INFORMATION SUPPLIED —

● ● ● ● ● ● ●

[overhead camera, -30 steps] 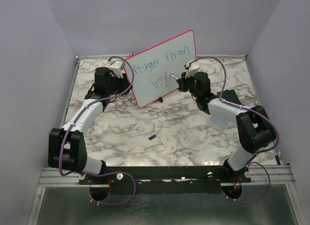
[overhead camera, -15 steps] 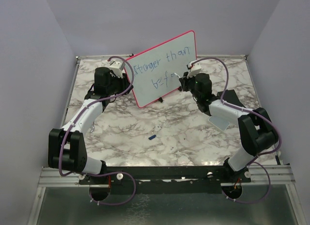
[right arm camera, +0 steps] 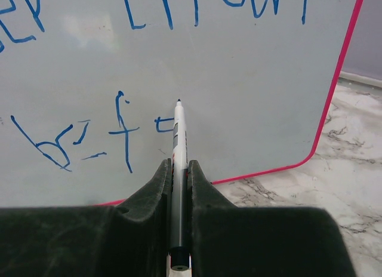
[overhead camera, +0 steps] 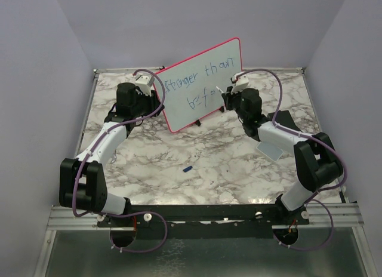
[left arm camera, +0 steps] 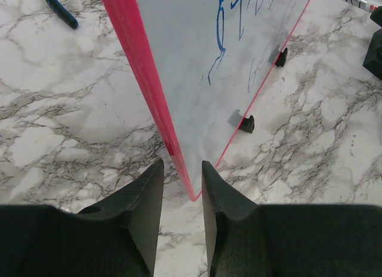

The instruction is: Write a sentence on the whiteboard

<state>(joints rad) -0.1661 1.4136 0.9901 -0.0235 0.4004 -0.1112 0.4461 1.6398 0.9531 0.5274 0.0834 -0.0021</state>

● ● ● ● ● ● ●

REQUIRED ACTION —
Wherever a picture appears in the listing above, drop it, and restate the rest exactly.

THE COMPLETED TASK —
[overhead camera, -30 steps] 
[overhead camera, -15 steps] 
[right arm camera, +0 steps] 
[overhead camera, +0 steps] 
[left arm camera, +0 steps] 

The instruction is: Write a sentence on the whiteboard

<state>(joints rad) -0.1661 1.4136 0.9901 -0.0235 0.4004 -0.1112 0.4461 1.6398 0.9531 0.5274 0.0834 -0.0021</state>

The exercise is done.